The Wiltshire Avon is the proud brook that flows southward by Wilton,
"where Delia hath her seat." If it may seem in any degree unfitting that
Daniel should address language so glowing as is found in the _Delia_
sonnets to a lady who is established as the head of a household with
husband and sons about her, attention may be called to the fact that the
sonnets, though they are characterised by warmth of feeling and
extravagance of expression, do not contain one tainted line.

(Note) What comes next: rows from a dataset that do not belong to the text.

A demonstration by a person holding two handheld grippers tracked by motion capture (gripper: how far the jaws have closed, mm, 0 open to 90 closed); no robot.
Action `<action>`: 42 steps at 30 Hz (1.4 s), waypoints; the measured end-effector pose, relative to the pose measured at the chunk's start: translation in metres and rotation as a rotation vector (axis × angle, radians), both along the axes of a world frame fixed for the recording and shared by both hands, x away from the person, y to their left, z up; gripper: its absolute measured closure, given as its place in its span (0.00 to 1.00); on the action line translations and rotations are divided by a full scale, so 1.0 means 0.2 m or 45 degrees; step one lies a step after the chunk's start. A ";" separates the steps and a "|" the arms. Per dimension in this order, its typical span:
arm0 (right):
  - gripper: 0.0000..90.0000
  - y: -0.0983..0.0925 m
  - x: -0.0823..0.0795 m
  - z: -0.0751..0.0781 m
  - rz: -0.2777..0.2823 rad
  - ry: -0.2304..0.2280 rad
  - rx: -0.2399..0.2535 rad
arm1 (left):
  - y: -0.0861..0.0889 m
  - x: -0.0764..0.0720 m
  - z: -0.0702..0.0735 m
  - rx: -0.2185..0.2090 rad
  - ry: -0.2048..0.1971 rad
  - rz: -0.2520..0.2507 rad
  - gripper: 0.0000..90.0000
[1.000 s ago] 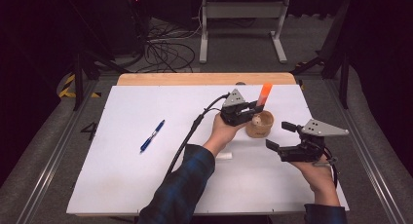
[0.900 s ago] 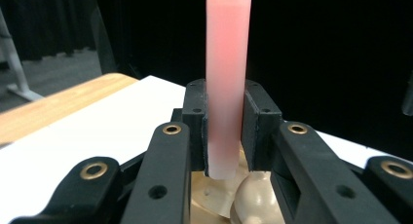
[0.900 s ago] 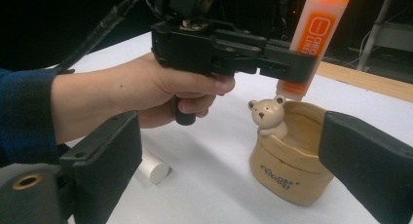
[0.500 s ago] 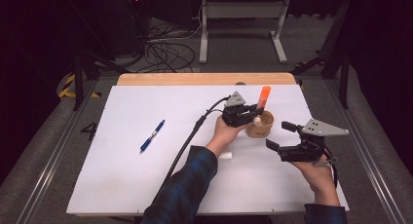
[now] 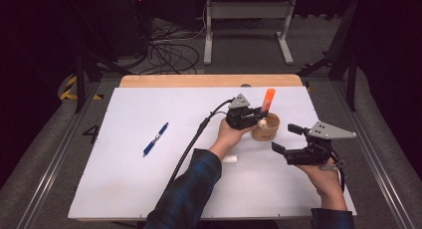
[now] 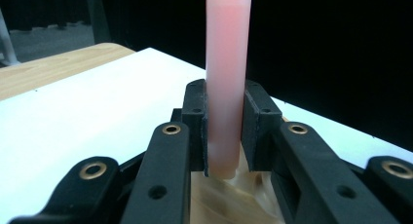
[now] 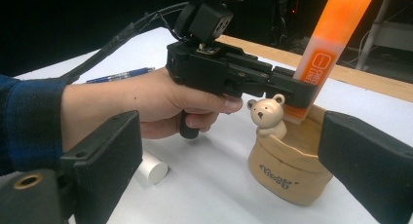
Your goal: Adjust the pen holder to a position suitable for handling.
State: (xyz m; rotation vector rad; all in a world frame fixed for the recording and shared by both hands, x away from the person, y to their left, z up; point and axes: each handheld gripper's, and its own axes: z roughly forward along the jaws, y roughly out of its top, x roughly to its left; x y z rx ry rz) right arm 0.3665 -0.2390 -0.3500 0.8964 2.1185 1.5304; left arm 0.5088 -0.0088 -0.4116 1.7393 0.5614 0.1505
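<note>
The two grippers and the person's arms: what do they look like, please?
Both the left gripper and the right gripper are black, with blocky jaws, brass-coloured rivets on the links and a grey three-cornered plate on top. A thick black cable trails from the left one. The sleeves are dark blue plaid.

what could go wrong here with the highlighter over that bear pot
1. The left gripper pinches the orange highlighter near its lower end, so the tall part above may tilt or slip when released.
2. The pen holder stands free while the right gripper waits open beside it; a push from the highlighter might tip it.
3. The bear figure on the rim sits close to the jaws and may get knocked.
</note>
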 end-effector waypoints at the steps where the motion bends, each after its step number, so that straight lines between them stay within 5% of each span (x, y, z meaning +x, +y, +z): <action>1: 0.11 0.00 0.00 0.00 0.001 0.001 0.000 | 0.00 0.00 0.00 0.000 0.001 -0.005 0.83; 42: 0.11 0.00 0.00 0.00 0.006 0.006 -0.005 | 0.02 0.02 -0.01 0.004 -0.001 -0.037 0.80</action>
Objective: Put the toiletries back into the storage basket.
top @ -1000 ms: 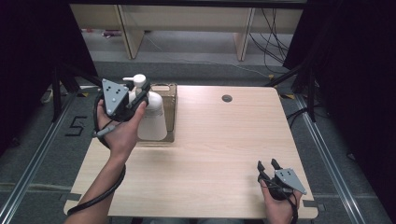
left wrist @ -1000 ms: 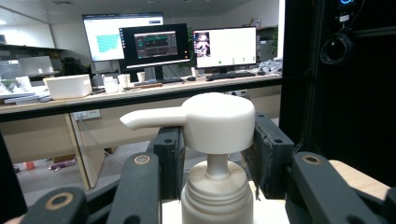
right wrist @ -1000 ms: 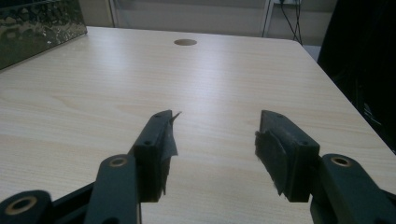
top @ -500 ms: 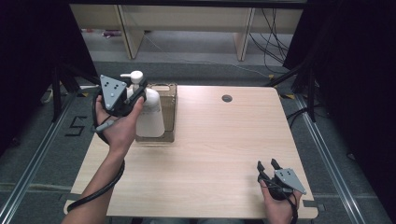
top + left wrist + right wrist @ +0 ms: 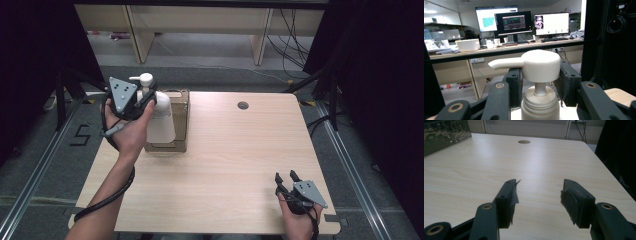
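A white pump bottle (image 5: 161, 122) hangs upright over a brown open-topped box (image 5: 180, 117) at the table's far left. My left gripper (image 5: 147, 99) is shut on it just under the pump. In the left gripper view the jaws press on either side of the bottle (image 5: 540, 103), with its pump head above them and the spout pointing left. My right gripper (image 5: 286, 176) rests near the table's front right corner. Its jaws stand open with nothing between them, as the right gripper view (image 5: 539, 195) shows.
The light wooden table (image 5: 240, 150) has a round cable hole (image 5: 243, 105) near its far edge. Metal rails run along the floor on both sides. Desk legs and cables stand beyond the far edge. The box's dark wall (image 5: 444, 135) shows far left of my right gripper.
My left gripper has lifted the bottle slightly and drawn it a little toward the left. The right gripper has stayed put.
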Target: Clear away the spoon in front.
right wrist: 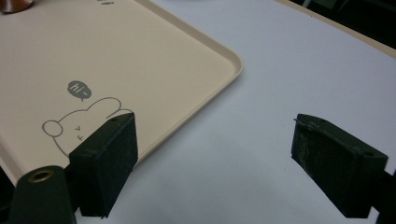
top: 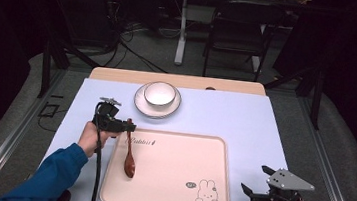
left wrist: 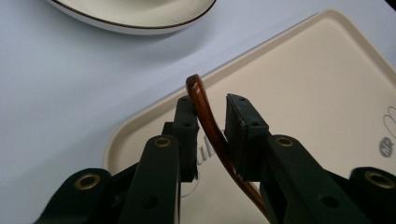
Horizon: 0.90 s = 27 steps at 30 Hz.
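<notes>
1. Setting: a table (top: 245, 117) under a pale blue cover, dark room behind, a chair (top: 239, 29) beyond the far edge.
2. Tray (top: 211, 149): beige, rabbit print at the near right corner, lying flat at the near centre of the table.
3. Bowl (top: 159, 93) on a saucer (top: 140, 105): white, just beyond the tray's far left corner, apart from it.
4. Spoon (top: 129, 155): brown, bowl end resting on the tray's left part, handle reaching up toward the far left corner.
5. Left gripper (left wrist: 211, 116): handle tip between its jaws; the left pad lies against the handle, the right pad stands just clear. Grip loosened, not clamped.
6. Right gripper (right wrist: 215, 158): jaws wide apart, holding nothing, over the bare cover beside the tray's near right corner.
7. Risk, judged: with one pad off, the curved handle may roll or drop sideways; lifting the gripper away askew could drag the spoon across the tray or off its left rim.
</notes>
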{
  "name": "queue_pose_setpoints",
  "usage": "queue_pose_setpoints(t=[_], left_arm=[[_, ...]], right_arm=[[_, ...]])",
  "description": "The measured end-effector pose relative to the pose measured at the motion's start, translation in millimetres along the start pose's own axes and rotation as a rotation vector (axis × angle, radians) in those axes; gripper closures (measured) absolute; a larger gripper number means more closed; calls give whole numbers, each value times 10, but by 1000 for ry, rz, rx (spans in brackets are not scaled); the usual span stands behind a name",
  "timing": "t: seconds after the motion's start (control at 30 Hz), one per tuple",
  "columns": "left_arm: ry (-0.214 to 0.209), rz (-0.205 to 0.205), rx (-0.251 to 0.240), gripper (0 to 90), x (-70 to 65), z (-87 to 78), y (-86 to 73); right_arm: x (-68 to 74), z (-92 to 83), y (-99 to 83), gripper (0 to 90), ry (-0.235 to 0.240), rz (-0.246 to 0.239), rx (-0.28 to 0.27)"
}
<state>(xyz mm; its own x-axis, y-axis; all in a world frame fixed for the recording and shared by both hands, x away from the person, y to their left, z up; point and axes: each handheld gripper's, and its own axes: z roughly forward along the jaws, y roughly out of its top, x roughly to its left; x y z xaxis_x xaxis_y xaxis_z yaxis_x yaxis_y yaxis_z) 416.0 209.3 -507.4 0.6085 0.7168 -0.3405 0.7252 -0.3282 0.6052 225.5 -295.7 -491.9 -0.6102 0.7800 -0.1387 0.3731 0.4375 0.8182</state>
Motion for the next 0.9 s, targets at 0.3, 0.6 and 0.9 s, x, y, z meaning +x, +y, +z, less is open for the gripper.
queue_pose_setpoints(t=[0.3,0.6,0.9], left_arm=[[18,-30,23,737,31,155,-41],[47,-37,39,725,51,272,-55],[87,-22,46,696,56,359,-48]], right_arm=[[-1,-6,-4,139,-2,1,-1],[0,-5,-3,139,-2,0,-1],[0,-5,-3,139,-1,-1,0]])
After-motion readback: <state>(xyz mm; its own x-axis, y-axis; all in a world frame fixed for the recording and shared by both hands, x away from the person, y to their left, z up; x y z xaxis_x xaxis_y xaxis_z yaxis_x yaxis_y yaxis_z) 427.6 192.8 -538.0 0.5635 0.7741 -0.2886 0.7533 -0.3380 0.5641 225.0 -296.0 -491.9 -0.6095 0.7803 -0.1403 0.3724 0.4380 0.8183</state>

Posterity
must justify what Daniel in proud humility said of himself:
"I . . . . . . .
. . . never had my harmless pen at all
Distained with any loose immodesty,
But still have done the fairest offices
To virtue and the time."
The respectful dignity of Daniel's prose dedication of _Delia_ to Mary
Sidney cannot be surpassed; and the introductory sonnet that displaces
it in the next edition, while confessing the ardent devotion of the
writer, is yet couched in the most reverent terms. Daniel and other
sonneteers had the great example of Petrarch in honouring a lady with
admiration and love expressed in verses whose warmth might perhaps not
have been so excusable, could the poet have been taken at his word.